The same reasoning carries over to the 80th percentile. Quantile regresion tells you how much covariate $A$ affects the position of the 80th percentile, i.e. the point at which 20% of the sample is above, and 80% is below. So it uses the whole distribution to calculate this estimate.

Your example plot is confusing. In future please provide actual code and sample data used to produce such a plot so we can give you more direct insight.

So using a sample data set examining the effects of income on food expenditure in R we have:

library(quantreg)
data(engel) # data in quantreg to be used as a useful example
head(engel)
Linear.Regression <- coef(summary(lm(foodexp ~ income, data=engel)))
Median <- coef(summary(rq(foodexp ~ income, tau=0.5, data=engel)))
Eightieth <- coef(summary(rq(foodexp ~ income, tau= 0.8, data=engel)))

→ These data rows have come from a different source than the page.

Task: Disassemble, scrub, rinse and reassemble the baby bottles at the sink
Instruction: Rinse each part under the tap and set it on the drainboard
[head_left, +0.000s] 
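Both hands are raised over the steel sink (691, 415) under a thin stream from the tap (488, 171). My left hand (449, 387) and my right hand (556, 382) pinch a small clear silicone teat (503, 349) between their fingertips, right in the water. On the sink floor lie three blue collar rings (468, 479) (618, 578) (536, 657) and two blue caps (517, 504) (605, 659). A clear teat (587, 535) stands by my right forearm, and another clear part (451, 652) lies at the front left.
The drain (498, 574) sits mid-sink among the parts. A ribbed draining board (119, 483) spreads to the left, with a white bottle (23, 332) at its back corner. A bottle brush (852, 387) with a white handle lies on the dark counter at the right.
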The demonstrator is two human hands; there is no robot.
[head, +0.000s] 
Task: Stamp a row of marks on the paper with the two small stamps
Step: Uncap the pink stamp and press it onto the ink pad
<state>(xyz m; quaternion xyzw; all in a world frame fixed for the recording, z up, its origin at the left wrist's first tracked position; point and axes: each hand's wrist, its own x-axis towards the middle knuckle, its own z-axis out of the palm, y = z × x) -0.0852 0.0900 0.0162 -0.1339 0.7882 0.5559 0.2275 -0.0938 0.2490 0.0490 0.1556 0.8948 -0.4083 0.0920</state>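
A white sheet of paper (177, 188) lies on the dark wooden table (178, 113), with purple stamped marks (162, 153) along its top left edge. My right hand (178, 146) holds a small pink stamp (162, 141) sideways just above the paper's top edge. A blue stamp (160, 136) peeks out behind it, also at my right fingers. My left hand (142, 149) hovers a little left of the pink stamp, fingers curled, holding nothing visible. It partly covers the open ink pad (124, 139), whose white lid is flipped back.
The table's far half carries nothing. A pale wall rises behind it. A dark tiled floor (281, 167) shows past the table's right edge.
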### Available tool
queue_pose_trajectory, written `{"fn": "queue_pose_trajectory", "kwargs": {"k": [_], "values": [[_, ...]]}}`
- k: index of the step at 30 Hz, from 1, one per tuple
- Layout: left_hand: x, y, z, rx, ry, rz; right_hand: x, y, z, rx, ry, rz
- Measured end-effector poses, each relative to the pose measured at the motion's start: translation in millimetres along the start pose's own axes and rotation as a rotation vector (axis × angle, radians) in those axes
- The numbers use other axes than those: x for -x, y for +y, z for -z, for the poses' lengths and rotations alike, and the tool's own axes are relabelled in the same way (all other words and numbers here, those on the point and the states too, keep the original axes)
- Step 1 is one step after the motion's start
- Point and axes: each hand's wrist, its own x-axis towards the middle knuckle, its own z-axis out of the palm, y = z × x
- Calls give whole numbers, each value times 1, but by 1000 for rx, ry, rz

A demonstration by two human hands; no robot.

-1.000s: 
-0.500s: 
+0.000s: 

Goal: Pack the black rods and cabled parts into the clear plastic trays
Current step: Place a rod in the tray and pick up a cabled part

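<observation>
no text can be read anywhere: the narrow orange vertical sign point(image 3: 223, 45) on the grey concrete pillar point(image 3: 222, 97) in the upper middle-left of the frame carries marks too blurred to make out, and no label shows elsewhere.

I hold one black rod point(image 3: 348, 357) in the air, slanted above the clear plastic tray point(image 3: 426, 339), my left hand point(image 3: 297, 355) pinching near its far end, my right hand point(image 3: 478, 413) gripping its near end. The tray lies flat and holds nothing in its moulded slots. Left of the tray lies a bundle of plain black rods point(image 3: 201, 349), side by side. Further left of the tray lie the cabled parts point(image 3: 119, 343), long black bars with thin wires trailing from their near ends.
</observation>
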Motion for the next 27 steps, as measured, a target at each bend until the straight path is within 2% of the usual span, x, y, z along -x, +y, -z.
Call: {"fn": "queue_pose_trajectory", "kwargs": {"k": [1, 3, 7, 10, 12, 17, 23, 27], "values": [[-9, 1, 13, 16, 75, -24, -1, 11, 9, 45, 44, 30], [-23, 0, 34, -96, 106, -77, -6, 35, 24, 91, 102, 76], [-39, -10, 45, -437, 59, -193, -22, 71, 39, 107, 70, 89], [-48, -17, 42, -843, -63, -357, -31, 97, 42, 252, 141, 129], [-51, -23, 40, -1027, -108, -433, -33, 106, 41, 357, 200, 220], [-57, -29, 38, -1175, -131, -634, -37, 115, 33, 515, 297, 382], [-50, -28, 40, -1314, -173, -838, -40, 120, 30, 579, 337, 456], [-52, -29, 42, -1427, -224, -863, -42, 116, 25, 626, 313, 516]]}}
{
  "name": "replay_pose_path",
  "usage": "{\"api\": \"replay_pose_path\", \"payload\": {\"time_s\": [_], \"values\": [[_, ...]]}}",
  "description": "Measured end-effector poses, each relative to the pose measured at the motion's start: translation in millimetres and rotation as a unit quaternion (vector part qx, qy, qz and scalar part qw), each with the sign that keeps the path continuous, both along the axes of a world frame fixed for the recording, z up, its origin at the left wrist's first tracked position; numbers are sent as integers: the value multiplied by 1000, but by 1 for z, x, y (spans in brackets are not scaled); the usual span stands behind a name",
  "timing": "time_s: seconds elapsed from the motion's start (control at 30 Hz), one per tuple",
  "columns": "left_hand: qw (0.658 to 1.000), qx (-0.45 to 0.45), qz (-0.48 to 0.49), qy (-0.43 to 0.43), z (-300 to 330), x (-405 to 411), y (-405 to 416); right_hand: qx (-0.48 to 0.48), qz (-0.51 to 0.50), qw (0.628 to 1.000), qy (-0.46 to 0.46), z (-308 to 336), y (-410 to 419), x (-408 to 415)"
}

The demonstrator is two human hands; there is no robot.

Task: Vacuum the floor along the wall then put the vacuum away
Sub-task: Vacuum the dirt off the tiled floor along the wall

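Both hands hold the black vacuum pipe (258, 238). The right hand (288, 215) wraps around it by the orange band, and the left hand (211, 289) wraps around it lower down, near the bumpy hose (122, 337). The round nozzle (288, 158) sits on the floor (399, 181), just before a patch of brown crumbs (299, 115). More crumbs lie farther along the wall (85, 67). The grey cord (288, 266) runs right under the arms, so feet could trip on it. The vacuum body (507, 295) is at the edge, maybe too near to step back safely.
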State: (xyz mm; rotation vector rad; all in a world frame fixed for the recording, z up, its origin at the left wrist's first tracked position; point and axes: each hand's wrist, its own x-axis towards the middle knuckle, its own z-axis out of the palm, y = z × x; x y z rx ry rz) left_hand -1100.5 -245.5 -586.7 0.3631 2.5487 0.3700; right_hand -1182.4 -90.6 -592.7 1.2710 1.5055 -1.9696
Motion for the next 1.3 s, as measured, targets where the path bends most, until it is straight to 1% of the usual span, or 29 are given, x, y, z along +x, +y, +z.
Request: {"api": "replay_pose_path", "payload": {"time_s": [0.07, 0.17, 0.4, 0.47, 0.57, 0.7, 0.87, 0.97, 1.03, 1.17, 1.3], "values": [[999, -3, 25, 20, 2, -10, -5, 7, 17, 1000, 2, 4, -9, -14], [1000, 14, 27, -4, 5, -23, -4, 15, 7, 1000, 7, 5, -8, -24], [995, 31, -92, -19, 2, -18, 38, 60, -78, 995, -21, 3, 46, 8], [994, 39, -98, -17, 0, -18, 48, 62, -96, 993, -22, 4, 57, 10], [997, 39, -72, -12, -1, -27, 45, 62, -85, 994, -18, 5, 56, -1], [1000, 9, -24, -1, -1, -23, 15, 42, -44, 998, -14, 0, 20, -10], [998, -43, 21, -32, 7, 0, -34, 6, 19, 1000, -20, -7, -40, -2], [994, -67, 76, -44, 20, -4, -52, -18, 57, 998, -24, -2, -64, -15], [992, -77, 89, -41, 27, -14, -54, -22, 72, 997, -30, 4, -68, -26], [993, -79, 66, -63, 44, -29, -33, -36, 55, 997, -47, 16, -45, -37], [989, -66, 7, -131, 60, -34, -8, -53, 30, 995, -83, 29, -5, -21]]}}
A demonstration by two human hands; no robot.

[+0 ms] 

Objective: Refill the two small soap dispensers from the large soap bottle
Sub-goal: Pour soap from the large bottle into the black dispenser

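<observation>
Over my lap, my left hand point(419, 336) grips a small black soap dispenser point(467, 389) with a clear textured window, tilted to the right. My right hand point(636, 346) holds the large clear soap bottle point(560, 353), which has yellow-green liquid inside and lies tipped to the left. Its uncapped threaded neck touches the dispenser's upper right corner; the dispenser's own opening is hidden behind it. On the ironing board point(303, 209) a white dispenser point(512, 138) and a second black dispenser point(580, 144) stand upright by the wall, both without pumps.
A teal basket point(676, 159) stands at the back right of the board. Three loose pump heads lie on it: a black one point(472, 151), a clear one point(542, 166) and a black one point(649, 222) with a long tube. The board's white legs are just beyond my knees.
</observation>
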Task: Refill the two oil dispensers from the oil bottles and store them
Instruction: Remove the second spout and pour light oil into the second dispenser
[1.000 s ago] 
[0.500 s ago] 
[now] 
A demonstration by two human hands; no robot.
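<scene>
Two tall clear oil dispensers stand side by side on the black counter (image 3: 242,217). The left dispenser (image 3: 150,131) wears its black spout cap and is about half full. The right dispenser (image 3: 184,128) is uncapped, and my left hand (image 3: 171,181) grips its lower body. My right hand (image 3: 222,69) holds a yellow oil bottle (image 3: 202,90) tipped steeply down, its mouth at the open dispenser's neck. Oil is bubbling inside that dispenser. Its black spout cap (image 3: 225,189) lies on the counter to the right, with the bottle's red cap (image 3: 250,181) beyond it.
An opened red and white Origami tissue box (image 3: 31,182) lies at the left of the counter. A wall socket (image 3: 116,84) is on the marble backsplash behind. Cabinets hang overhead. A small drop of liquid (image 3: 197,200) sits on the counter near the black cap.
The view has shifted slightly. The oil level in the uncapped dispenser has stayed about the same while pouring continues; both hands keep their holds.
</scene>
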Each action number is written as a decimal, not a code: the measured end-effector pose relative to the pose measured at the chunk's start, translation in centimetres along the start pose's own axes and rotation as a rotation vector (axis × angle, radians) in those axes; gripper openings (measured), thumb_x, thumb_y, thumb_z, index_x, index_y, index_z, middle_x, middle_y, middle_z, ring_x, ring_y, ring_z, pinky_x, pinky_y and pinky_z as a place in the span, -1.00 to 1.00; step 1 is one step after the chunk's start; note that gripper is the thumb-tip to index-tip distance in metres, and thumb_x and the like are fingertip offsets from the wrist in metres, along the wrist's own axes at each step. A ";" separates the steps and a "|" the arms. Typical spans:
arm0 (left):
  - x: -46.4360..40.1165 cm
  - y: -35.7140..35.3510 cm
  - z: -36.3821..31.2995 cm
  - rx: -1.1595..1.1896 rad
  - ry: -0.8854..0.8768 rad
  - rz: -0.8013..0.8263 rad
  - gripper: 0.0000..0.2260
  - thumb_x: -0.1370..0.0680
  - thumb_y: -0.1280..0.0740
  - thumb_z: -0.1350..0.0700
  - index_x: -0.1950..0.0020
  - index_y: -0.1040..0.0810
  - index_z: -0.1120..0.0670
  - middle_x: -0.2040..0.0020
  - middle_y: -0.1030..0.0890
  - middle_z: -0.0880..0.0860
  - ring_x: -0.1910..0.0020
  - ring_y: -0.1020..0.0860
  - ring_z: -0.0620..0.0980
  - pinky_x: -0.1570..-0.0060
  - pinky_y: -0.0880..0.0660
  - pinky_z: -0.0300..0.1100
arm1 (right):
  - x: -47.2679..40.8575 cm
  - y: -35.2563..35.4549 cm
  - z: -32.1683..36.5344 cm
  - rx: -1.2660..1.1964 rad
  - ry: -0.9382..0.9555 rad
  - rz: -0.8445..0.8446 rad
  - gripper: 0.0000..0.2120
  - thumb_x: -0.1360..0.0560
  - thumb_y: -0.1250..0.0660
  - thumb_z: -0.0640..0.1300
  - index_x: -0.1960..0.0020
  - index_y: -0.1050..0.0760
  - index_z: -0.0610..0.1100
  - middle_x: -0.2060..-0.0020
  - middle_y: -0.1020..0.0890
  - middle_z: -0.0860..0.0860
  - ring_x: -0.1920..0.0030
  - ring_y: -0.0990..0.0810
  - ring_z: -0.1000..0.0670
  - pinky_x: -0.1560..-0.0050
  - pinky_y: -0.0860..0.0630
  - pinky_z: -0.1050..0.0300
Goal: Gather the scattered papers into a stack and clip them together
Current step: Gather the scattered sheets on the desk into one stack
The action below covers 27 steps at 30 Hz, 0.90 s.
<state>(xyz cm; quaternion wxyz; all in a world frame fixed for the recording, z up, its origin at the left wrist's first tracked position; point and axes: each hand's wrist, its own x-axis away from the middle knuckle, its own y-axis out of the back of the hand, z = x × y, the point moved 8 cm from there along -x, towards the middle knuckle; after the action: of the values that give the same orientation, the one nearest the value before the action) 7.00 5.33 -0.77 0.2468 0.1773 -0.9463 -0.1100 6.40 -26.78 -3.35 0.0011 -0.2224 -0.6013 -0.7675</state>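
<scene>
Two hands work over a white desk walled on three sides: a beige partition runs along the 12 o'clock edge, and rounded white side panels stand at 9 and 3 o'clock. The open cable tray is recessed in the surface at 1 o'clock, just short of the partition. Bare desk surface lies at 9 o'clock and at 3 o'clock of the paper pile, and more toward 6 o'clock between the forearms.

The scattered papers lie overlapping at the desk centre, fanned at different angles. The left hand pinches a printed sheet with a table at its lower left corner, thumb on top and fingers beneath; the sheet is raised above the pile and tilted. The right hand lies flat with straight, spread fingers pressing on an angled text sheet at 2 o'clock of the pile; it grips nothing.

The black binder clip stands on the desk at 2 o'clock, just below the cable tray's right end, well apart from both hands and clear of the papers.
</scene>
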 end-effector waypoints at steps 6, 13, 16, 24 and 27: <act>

plot(x=engel$income, y=engel$foodexp, cex=0.5, 
     xlab="Income", ylab="Food Expenditure")
abline(a=Linear.Regression[1,1], b=Linear.Regression[2,1],
       col="red")
abline(a=Median[1,1], b=Median[2,1], col="blue")
abline(a=Eightieth[1,1], b=Eightieth[2,1], col="green")

You get a plot that looks like this:

enter image description here

The red line is the linear estimate, the blue line is the median estimate (50th percentile), and the green line is the 80th percentile estimate.

Note: this example is the same one provided by Roger Koenker 2005 "Quantile regression"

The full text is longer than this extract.